_Prompt_
Return each line of the records below in which the string "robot" turns up.

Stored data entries
• • •

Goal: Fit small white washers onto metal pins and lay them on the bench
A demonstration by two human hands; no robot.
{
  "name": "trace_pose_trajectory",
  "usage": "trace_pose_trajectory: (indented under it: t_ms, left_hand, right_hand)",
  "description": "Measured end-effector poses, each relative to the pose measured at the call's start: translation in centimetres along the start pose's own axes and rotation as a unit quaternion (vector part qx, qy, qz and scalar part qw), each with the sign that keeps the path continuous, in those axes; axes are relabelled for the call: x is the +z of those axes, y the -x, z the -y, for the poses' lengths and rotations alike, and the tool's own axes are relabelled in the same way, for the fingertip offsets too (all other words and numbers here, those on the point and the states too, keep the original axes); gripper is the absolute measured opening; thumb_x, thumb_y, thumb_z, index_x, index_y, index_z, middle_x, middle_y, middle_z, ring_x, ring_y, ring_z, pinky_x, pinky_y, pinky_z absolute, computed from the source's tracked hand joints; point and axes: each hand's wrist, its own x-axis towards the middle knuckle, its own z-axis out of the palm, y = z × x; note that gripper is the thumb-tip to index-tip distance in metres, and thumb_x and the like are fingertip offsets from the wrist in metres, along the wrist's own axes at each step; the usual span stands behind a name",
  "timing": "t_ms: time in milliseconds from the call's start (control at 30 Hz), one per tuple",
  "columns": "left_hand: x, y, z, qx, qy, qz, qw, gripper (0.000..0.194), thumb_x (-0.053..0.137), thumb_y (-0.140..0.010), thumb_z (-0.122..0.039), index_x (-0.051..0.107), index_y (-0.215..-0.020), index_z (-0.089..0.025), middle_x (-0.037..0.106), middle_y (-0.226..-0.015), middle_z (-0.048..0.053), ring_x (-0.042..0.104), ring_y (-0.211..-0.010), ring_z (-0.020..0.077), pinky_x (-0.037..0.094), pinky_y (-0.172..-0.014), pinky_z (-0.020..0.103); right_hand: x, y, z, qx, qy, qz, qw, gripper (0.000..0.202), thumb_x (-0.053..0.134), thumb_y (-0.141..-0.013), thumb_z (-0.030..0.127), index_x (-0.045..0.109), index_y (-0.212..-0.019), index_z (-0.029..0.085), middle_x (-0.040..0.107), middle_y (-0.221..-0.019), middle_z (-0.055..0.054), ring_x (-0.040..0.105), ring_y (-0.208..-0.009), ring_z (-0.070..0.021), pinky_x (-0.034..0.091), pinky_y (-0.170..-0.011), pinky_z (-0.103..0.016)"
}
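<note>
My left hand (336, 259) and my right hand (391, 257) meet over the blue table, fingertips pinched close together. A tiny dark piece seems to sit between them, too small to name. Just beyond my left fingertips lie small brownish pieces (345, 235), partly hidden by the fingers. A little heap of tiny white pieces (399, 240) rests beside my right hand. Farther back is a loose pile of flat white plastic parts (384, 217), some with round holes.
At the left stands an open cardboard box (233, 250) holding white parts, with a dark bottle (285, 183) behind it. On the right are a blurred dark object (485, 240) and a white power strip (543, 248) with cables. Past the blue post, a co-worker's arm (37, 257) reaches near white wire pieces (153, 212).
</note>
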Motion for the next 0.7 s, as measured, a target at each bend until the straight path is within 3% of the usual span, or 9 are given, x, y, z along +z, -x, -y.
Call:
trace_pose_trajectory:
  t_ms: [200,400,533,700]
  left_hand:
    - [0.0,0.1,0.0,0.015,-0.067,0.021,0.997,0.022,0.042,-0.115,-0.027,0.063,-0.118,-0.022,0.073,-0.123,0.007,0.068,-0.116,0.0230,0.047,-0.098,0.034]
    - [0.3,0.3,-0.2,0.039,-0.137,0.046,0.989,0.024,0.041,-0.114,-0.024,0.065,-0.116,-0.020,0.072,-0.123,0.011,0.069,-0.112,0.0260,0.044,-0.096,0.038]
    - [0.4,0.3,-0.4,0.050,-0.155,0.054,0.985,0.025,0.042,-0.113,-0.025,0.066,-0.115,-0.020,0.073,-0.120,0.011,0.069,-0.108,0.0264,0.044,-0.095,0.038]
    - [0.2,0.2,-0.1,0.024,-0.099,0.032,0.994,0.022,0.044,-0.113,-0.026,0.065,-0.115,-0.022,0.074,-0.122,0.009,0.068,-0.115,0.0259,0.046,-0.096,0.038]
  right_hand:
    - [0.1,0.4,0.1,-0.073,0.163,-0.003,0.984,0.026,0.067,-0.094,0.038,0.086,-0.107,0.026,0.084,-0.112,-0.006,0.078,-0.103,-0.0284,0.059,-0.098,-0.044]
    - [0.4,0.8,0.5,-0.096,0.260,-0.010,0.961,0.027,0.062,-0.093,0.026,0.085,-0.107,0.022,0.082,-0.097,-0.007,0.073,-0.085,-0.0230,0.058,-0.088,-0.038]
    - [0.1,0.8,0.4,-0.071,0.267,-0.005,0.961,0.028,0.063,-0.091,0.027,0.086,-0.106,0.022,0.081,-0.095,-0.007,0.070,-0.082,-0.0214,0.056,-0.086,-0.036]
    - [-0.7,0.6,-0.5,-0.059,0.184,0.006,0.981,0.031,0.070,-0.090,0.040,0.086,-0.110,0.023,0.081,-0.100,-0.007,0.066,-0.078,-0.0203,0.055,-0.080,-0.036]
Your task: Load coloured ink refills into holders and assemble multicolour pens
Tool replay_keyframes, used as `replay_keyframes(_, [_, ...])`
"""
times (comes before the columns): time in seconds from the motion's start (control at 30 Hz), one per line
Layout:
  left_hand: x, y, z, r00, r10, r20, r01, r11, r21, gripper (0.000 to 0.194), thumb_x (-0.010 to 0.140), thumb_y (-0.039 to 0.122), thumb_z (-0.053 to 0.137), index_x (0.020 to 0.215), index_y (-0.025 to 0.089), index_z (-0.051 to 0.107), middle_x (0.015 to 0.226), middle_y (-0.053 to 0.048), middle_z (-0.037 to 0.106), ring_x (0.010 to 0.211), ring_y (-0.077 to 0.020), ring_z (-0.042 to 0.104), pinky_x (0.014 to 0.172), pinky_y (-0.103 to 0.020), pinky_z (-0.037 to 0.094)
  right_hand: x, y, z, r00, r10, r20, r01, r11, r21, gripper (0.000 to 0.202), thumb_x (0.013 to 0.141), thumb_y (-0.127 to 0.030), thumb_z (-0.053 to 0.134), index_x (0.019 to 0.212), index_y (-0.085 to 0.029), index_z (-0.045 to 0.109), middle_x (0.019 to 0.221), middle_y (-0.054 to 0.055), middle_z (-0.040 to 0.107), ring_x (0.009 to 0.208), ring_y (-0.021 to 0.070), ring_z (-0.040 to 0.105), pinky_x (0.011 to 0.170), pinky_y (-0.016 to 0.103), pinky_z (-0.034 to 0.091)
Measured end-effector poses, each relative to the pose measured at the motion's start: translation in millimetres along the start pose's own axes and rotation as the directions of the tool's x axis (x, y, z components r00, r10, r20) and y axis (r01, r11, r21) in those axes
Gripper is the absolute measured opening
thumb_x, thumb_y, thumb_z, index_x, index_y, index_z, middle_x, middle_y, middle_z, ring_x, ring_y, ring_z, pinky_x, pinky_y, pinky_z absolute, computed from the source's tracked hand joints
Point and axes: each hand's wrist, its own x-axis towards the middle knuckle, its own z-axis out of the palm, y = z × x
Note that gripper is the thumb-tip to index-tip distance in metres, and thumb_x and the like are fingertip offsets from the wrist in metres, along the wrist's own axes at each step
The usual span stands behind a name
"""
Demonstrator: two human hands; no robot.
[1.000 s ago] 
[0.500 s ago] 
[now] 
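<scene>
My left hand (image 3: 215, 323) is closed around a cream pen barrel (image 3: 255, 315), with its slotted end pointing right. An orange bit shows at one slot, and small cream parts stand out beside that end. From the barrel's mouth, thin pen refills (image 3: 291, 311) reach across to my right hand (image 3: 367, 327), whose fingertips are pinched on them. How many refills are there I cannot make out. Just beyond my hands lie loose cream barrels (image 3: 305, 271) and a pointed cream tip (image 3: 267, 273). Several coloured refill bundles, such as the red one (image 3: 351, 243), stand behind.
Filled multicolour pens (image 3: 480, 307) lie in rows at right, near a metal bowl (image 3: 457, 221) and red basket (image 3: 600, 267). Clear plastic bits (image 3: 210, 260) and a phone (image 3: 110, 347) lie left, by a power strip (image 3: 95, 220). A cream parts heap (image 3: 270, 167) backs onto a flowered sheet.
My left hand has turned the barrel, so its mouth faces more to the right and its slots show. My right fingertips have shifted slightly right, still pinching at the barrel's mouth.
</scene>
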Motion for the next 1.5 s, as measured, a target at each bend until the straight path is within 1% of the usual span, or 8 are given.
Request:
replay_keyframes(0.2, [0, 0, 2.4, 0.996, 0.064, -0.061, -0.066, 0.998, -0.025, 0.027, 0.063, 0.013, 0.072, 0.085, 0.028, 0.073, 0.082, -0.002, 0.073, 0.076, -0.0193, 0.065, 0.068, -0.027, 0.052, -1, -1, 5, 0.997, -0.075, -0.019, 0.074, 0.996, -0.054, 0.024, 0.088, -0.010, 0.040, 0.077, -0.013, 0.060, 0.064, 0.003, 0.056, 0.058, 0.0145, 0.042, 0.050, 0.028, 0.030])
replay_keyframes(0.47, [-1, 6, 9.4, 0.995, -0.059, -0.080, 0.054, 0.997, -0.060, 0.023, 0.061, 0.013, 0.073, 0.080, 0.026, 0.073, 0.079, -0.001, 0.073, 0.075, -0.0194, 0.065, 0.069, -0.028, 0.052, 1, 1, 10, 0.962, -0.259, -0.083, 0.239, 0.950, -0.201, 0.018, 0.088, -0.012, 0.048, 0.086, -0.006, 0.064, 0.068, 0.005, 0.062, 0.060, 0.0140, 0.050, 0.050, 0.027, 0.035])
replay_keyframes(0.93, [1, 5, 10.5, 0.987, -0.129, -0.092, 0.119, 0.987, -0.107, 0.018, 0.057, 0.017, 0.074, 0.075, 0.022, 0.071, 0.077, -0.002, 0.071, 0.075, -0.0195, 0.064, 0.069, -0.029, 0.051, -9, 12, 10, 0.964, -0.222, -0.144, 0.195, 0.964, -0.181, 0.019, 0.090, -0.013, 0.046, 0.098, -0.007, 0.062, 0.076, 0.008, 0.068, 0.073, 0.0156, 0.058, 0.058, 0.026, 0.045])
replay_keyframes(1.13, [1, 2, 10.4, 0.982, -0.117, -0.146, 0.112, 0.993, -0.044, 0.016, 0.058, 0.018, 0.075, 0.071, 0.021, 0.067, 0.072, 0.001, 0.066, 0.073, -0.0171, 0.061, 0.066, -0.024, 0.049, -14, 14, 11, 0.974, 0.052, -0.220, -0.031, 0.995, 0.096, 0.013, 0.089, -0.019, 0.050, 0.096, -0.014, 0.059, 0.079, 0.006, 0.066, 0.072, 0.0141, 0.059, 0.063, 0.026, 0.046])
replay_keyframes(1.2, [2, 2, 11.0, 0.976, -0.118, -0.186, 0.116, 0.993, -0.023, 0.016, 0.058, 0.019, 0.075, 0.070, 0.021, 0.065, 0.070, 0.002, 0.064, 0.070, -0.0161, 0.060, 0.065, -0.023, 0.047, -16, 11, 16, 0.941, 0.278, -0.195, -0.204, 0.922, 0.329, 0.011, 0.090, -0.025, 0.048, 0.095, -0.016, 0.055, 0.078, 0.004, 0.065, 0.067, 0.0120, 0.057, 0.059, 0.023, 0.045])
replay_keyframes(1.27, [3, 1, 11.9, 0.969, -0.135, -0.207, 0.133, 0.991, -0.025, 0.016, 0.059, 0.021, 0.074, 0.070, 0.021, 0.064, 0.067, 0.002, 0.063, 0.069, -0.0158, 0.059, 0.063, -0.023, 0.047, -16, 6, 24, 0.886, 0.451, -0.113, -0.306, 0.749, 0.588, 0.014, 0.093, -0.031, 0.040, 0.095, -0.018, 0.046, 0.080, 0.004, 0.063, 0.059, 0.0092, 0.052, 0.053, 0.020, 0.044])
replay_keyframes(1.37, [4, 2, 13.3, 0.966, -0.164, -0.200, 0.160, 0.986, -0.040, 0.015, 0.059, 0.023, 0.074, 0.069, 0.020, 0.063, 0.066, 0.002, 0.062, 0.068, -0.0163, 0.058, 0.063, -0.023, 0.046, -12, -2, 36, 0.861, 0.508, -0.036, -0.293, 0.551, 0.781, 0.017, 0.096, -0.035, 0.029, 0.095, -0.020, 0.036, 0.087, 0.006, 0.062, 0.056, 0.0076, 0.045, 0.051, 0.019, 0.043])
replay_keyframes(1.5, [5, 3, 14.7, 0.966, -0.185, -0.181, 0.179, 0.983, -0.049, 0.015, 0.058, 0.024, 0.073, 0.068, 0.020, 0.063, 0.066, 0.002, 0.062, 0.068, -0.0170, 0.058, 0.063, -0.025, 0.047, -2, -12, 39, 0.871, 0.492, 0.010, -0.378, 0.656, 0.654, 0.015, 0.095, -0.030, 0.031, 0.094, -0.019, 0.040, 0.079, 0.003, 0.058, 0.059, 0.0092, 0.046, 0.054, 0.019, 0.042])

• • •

_Solution to this task_
A demonstration by two human hands; no robot.
Demonstrator: two human hands; no robot.

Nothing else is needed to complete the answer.